**Task details**
Check the data underneath for lines holding the word "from", and state only how many you find.

**Dataset extract**
----------------
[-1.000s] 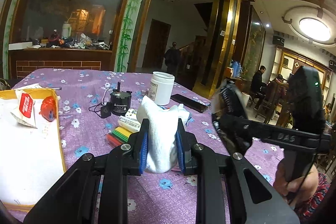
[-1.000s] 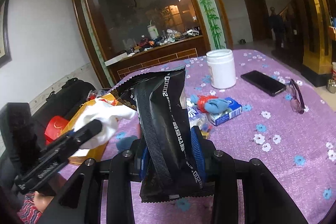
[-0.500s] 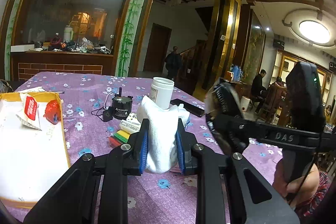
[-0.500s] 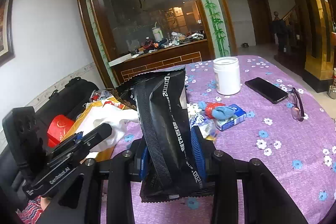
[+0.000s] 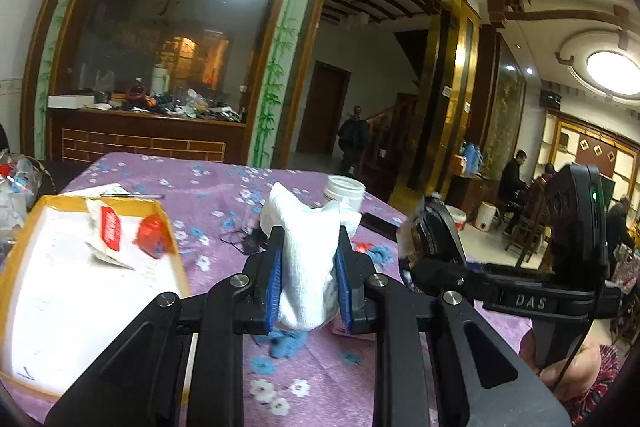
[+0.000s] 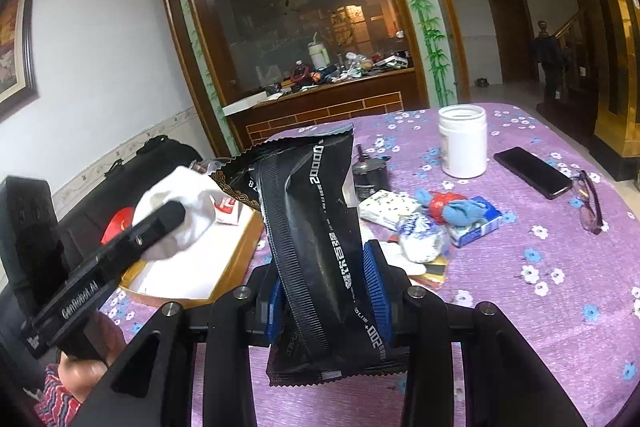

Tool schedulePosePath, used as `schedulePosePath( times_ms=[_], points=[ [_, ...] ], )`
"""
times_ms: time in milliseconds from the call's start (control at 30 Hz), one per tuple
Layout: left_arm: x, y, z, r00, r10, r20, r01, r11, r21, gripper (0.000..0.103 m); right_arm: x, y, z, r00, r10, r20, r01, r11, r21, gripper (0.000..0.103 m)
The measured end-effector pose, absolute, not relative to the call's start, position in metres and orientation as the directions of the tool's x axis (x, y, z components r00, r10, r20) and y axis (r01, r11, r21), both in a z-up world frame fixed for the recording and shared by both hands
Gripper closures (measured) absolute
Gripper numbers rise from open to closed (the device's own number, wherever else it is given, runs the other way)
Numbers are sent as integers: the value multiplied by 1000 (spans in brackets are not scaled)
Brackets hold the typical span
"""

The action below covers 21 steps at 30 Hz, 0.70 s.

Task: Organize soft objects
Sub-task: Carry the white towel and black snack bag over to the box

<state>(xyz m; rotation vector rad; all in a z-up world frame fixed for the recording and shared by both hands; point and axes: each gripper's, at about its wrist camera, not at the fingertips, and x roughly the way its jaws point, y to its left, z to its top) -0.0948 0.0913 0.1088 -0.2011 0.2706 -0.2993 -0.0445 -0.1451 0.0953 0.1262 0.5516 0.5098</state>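
Above the purple floral tablecloth (image 6: 552,267), both grippers are lifted clear. Bare cloth lies open toward the near right edge, while a yellow-rimmed white tray (image 5: 80,291) fills the left side. A wood-framed glass partition (image 6: 304,27) backs the room. The left gripper (image 5: 308,283) pinches a white sock (image 5: 306,247), held upright, toe up. The right gripper (image 6: 326,291) clamps a black snack packet (image 6: 320,227), long axis upright, leaning slightly left.
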Motion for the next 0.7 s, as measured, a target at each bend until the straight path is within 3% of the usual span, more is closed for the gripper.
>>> schedulePosePath(
  times_ms=[700],
  points=[
    [-94,151,107,951,-221,-215,154,944,-291,83,-46,-111,100,680,548,-487,-491,834,252,66]
  ],
)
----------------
**Finished task**
2